Silica nanoparticles can have a proper dispersion in polystyrene matrix as TEM showed. These particles affect mechanical properties of polystyrene so that according to our investigation by SEM and TOM, it seems that debonding mechanism is an important mechanism in toughening of Polystyrene/silica nanocomposites nevertheless some signs of other mechanisms could be seen. In this mechanism, the polymer in vicinity of the particles, which surrounds them, has plastic deformation and causes more amount of polymer to participate in plastic deformation, and consequently nanocomposite shows higher toughness in comparison with neat polymer.

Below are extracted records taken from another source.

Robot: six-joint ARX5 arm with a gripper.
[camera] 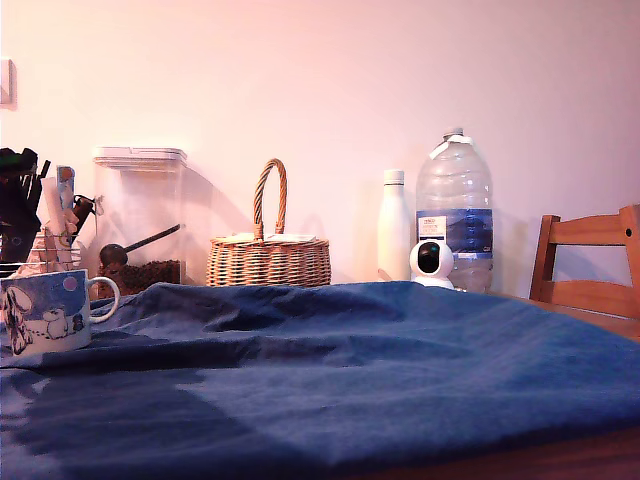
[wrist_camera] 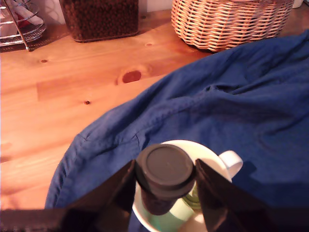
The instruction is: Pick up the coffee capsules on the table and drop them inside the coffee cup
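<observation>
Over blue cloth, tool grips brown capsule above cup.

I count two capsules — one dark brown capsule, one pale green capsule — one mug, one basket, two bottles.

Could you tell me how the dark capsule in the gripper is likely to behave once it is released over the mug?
The dark capsule looks small and rigid, so it should drop straight. Its tapered, round body may roll or tilt against the green capsule already inside the mug. It probably weighs too little to tip the mug.
</observation>
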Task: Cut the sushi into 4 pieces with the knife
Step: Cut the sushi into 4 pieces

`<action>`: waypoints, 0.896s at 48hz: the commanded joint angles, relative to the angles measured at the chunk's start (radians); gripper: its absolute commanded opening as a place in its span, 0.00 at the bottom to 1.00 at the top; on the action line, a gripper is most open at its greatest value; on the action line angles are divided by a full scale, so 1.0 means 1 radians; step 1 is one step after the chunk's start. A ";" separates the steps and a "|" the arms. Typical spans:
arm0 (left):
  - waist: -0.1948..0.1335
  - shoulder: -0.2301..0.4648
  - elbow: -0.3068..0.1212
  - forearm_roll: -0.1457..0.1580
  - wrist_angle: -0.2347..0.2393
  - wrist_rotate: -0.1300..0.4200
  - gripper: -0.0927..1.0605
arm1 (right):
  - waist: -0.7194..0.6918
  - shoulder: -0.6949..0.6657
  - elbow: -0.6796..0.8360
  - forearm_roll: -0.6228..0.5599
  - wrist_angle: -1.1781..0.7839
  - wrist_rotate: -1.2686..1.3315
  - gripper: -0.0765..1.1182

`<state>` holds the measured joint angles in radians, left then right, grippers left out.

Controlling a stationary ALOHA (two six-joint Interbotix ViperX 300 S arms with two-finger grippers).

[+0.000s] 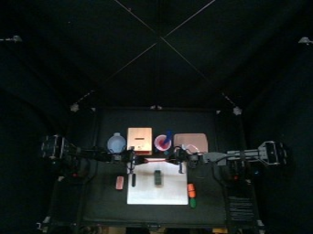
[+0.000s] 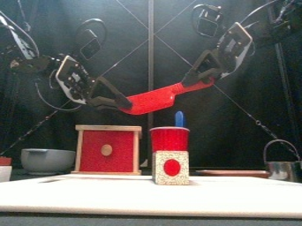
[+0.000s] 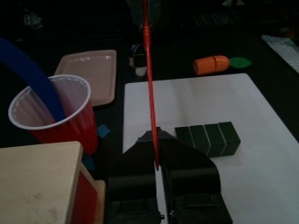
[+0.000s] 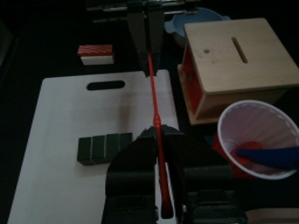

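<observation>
White cutting board (image 3: 228, 98) below, red knife (image 2: 154, 95) slung between two grippers.
Left gripper (image 2: 115, 103) and right gripper (image 2: 202, 81) each clamp one end; the sushi roll (image 3: 208, 138) lies whole on the board, probably light rigid blocks that could skid, best steadied at one end.

The white cutting board (image 4: 65, 114) lies bare around the sushi roll (image 3: 208, 140), so the clear way in is from 6 o'clock, over the front of the surface (image 1: 146, 212). At 12 o'clock a wooden box (image 2: 109, 150), red cup (image 2: 169, 139) and pink tray (image 3: 87, 74) stand as a wall. A red knife (image 2: 154, 95), clamped between the left hand (image 2: 116, 100) and right hand (image 2: 203, 79), bars the air above. An orange toy (image 3: 212, 63) sits at 4 o'clock and a red-and-white toy (image 4: 97, 54) at 9 o'clock.
</observation>
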<state>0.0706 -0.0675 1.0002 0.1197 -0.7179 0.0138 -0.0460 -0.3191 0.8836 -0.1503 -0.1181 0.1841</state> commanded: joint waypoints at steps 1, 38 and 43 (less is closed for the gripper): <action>-0.011 0.021 -0.081 -0.041 -0.083 -0.005 0.21 | 0.020 0.020 -0.006 0.029 -0.052 -0.002 0.24; -0.121 0.204 -0.124 -0.227 -0.123 0.003 0.21 | 0.087 0.120 0.000 0.077 -0.002 -0.002 0.24; -0.135 0.204 -0.123 -0.233 -0.121 0.005 0.21 | 0.089 0.121 -0.018 0.074 0.048 -0.002 0.24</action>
<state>-0.0614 0.1488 0.9311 -0.1058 -0.8084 0.0153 0.0399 -0.1841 0.9204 -0.0752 -0.0752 0.1841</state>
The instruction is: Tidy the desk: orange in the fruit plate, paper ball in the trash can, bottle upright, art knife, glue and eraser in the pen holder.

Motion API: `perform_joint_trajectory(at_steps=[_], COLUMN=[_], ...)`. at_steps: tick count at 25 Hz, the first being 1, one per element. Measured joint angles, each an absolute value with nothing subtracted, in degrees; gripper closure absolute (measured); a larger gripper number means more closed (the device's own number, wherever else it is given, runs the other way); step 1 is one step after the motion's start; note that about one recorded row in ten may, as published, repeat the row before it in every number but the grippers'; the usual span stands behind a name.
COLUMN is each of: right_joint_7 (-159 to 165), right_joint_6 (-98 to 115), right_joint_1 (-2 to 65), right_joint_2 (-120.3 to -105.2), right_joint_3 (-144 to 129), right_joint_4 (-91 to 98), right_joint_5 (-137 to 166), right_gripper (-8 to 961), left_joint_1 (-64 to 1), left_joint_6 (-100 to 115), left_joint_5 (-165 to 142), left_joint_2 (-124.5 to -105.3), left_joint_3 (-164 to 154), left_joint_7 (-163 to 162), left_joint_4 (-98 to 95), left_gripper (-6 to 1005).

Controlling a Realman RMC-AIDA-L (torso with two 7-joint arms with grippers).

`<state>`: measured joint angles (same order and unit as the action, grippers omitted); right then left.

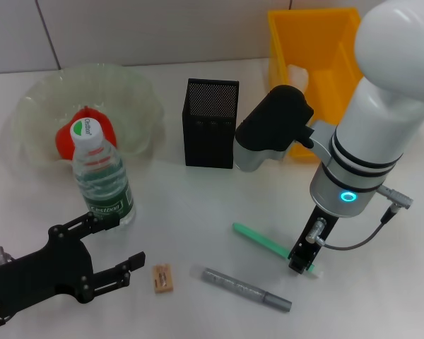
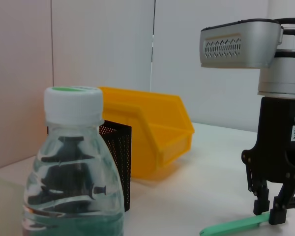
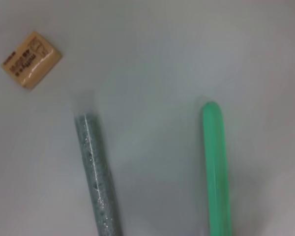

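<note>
**Right gripper down at the green knife, beside the holder's front**

The holder [image 1: 211, 123] stands upright on the desk [image 1: 198, 212] and serves as the landmark. In front of it and to its right, the right gripper [image 1: 302, 263] points straight down at one end of the green knife [image 1: 261, 241]; its jaws straddle that end, parted, with the fingertips at the knife's sides. Whether they press it I cannot tell. The grey glue [image 1: 244, 288] lies just nearer than the knife, roughly parallel to it. The eraser [image 1: 162, 277] lies flat further left. The bottle [image 1: 102, 178] stands upright left of the holder, its cap on. Near the bottle's base sits the left gripper [image 1: 113, 244], jaws spread, holding nothing. The orange [image 1: 81, 133] rests in the plate [image 1: 134, 92], left of the holder. The yellow can [image 1: 325, 63] stands behind and right of it.
</note>
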<state>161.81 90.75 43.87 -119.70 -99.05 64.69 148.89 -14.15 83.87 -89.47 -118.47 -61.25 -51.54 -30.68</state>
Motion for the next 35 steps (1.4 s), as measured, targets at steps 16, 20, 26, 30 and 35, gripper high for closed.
perform_joint_trajectory(at_steps=[16, 20, 26, 30, 35], right_joint_7=[160.76, 160.58, 158.16, 155.41, 149.93], right_joint_6=[90.45, 90.54, 93.87, 97.95, 105.54], right_joint_1=[45.03, 44.92, 44.18, 43.69, 43.69], right_joint_2=[-119.7, -119.7, -119.31, -119.26, -119.04], right_joint_3=[-100.45, -100.16, -93.8, -89.05, -81.35], right_joint_4=[62.92, 63.38, 68.27, 72.95, 83.46], right_joint_5=[147.54, 147.52, 147.61, 147.82, 151.21], right_gripper=[763, 799, 800, 800, 799], left_joint_1=[-14.24, -14.24, -14.24, -14.27, -14.36], left_joint_6=[84.11, 84.12, 84.12, 84.18, 84.2], left_joint_5=[-89.47, -89.47, -89.48, -89.47, -89.42], left_joint_2=[-118.39, -118.39, -118.38, -118.38, -118.43], left_joint_3=[-61.36, -61.35, -61.32, -61.25, -61.22], left_joint_7=[-51.47, -51.43, -51.62, -51.7, -51.63], left_joint_4=[-30.75, -30.8, -31.03, -31.13, -31.14], left_gripper=[215, 215, 215, 214, 214])
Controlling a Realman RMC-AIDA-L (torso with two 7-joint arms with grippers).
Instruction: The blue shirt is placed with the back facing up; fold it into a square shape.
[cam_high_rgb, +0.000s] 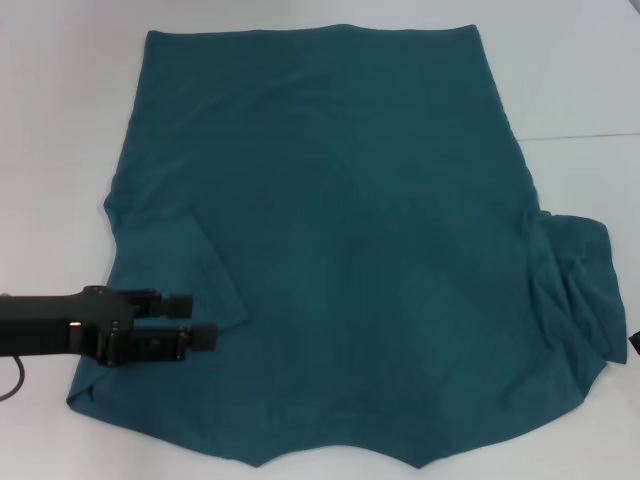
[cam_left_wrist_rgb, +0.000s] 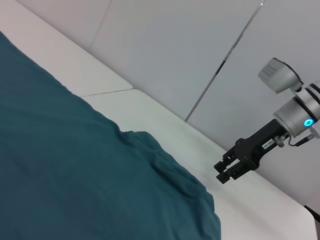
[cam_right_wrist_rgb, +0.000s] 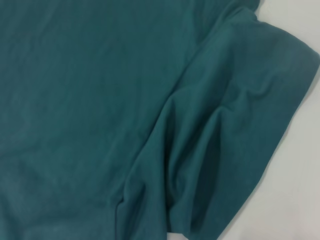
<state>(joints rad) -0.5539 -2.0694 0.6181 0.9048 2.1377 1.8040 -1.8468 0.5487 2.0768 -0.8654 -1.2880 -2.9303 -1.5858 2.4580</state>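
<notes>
The left gripper's (cam_high_rgb: 205, 337) jaws look drawn together with no cloth between them, as far as the head view lets me judge. It sits low over the blue shirt (cam_high_rgb: 340, 230), next to the left sleeve (cam_high_rgb: 205, 270), which lies folded inward across the body of the shirt. The shirt is spread plain side up on the white table (cam_high_rgb: 570, 90), hem at the far edge and neck opening toward the robot. The right sleeve (cam_high_rgb: 580, 285) is bunched and rumpled, sticking out past the side seam (the right wrist view shows its deep creases close up). The right gripper (cam_left_wrist_rgb: 229, 171) hangs in the air beyond the shirt's right edge, well off the cloth; whether its jaws are wide or narrow I cannot tell.
</notes>
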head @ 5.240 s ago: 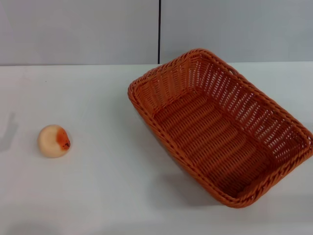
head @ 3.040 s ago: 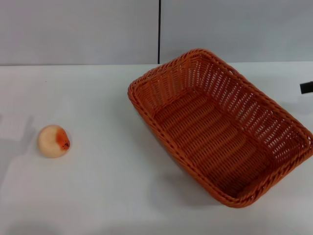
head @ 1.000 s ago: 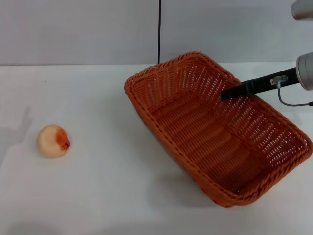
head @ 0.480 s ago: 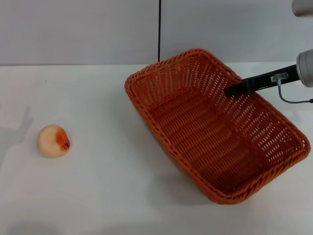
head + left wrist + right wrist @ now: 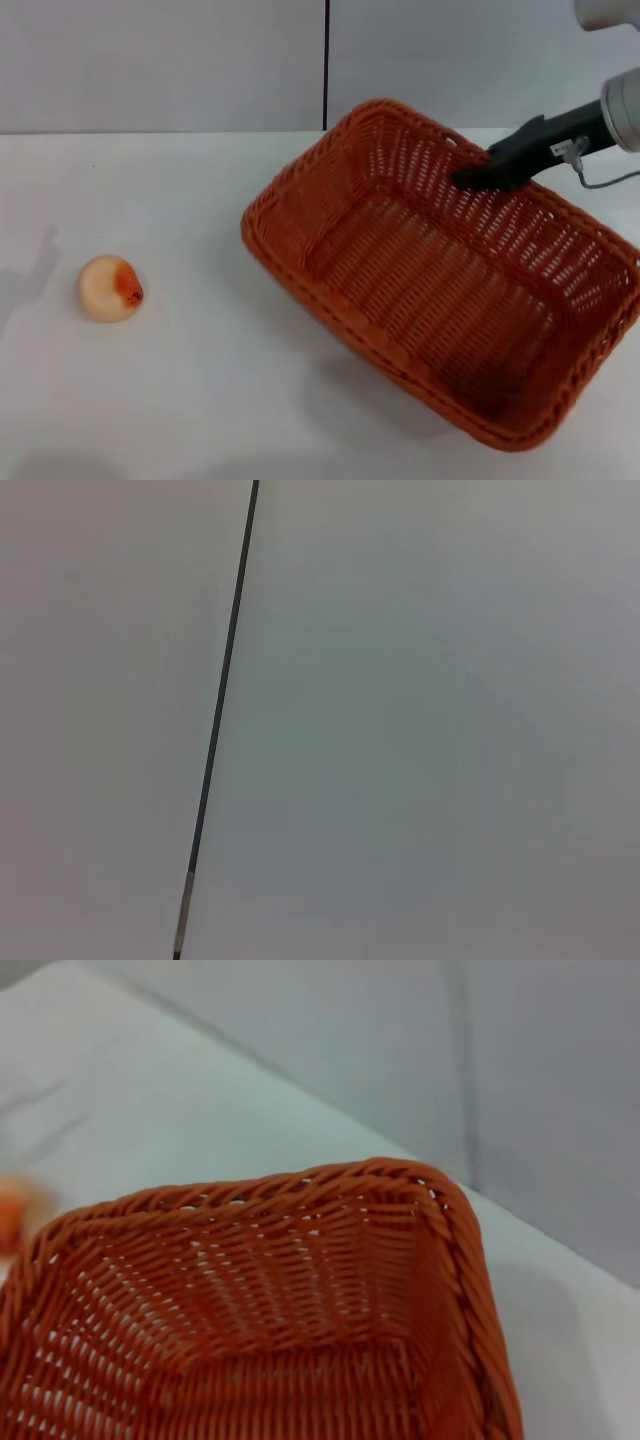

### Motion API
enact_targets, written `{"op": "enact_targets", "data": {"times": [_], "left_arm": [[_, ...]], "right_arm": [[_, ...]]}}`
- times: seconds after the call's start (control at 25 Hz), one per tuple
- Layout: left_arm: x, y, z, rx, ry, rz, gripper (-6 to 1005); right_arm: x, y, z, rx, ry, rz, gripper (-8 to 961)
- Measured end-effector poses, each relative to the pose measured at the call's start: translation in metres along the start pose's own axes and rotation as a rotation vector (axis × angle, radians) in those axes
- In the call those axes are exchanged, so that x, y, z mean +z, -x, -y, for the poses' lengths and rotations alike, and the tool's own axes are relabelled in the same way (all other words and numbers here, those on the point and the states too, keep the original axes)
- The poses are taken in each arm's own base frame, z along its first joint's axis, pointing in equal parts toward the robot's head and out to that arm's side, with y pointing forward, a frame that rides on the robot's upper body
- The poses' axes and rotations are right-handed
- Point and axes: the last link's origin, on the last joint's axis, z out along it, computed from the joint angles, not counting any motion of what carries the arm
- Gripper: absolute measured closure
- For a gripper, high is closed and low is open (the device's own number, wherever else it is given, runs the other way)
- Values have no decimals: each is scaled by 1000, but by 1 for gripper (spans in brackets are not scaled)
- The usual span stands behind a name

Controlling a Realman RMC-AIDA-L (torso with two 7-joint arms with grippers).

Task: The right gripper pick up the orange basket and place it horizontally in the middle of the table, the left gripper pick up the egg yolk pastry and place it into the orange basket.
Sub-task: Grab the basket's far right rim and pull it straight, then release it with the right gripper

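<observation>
A: Orange-brown woven wicker basket, the orange basket point(image 5: 440, 290), sat right of centre on the wide plain white table point(image 5: 200, 400), skewed diagonally, far long rim looking raised. Why tilted?

B: Because the right gripper point(image 5: 475, 177), a black slim-fingered claw, was clamped on that far rim. My judgement: it was gripping the wicker to lift and turn the basket square.

A: Arm pose?

B: It came in from the upper right of the head view, white casing at the frame edge, grey cable hanging under it, fingers angled down toward the rim. The right wrist view showed only a basket corner and wall.

A: Pastry?

B: Small round pale cream egg yolk pastry point(image 5: 110, 288) with an orange-red blotch lay on the table's left side, well apart from the basket, untouched.

A: Left gripper?

B: Not visible; its wrist camera faced only a grey wall with a dark seam.
</observation>
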Motion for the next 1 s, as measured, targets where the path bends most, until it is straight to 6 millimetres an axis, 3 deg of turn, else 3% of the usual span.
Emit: {"op": "enact_targets", "data": {"times": [0.4, 1.0], "left_arm": [[-22, -2, 3, 4, -19, -8, 204], [-51, -7, 1, -2, -36, -29, 205]], "right_arm": [[3, 30, -17, -470, 78, 40, 794], [21, 35, -32, -815, 139, 18, 781]]}}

An improvement in mechanical properties of the nanocomposite takes place in an optimum content of nanoparticles and more than this optimum, agglomeration of the particles decreases the toughness and even becomes less than neat polymer. In addition, mechanical behavior of the samples was investigated. Tensile, flexural, and compressive strength and also impact and plain-strain fracture toughness of nanocomposite samples showed different behaviors in low and high nanoparticle loadings and interestingly, we found an optimum value less than 2% for nanoparticle loading in which we observed the highest improvement in mechanical properties of the nanocomposite. The tensile modulus showed a different behavior and increased with increasing the content of silica nanoparticle.